Fig. 6: Micro benchmark structure

The inner loop focus on attenuating the impact of the first run of the benchmarks. The first time instructions are being executed they are not stored in either the DSB or the caches, to mitigate this situation our inner loop has a fixed value of 10 iteration, decreasing the weight of the first iteration. When parsing the results of these micro benchmarks all the iteration values are considered in order to obtain the results regarding a single code execution. Inside the inner loop only one instruction per benchmark is used, meaning to test two different instruction, for example, 2B NOP and 3B NOP, two different benchmarks are created. To minimize the BE interference in the measurements, the MITE micro benchmarks only contain NOP instructions. With this approach it is guaranteed that any performance limitations identified through the measurements are related uniquely to the FE, with the exception of the micro-architecture limitation of 4 micro operations per cycle.

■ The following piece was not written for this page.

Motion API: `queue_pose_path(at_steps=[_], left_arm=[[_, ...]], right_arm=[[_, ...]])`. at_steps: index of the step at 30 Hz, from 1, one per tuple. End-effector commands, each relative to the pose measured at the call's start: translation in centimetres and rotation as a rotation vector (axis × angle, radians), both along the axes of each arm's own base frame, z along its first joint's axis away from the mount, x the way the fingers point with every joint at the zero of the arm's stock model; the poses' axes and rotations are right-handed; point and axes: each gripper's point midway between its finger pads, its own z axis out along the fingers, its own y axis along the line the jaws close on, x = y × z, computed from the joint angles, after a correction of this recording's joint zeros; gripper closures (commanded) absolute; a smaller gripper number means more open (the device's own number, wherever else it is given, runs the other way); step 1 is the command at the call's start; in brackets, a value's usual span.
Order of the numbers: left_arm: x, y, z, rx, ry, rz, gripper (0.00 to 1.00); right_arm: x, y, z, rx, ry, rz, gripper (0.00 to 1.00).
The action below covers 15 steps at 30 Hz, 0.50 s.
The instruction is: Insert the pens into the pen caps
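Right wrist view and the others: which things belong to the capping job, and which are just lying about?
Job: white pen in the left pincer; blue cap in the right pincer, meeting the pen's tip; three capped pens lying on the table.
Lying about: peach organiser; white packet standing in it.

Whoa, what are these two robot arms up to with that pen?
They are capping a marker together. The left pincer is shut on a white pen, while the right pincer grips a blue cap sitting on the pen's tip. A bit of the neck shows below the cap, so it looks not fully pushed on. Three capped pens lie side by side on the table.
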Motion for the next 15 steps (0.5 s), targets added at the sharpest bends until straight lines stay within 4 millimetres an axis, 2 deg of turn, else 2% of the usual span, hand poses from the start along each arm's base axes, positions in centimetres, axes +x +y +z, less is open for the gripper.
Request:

In order to test the limitations of the MITE under different execution scenarios, different instruction sizes are considered, through the utilization of NOP instructions with sizes ranging from 2B to 10B. Moreover, to evaluate how the accesses to different memory levels impacts the MITE performance, the code size of the benchmark varies according to the tested memory level.

To analyse the MITE performance and later on predict FE bottlenecks two different metrics are proposed. These are: the overall MITE throughput ( $P_{Overall\_MITE}$ ) and the MITE throughput ( $P_{Only\_MITE}$ ), calculated through Equations (4) and (5) respectively:

$$P_{Overall\_MITE} = \frac{\#MITE\_Uops}{\#Cycles},$$
(4)

$$P_{Only\_MITE} = \frac{\#MITE\_Uops}{\#MITE\ Cycles},$$
(5)

where #MITE\_Uops is the number of micro operations issued by the MITE, #Cycles is the amount of elapsed cycles and #MITE\_cycles is the amount of cycles where the MITE is issuing micro operations. This metrics will be used to calculate and predict FE bottlenecks, provided we also have the number and size of instructions issued by the MITE.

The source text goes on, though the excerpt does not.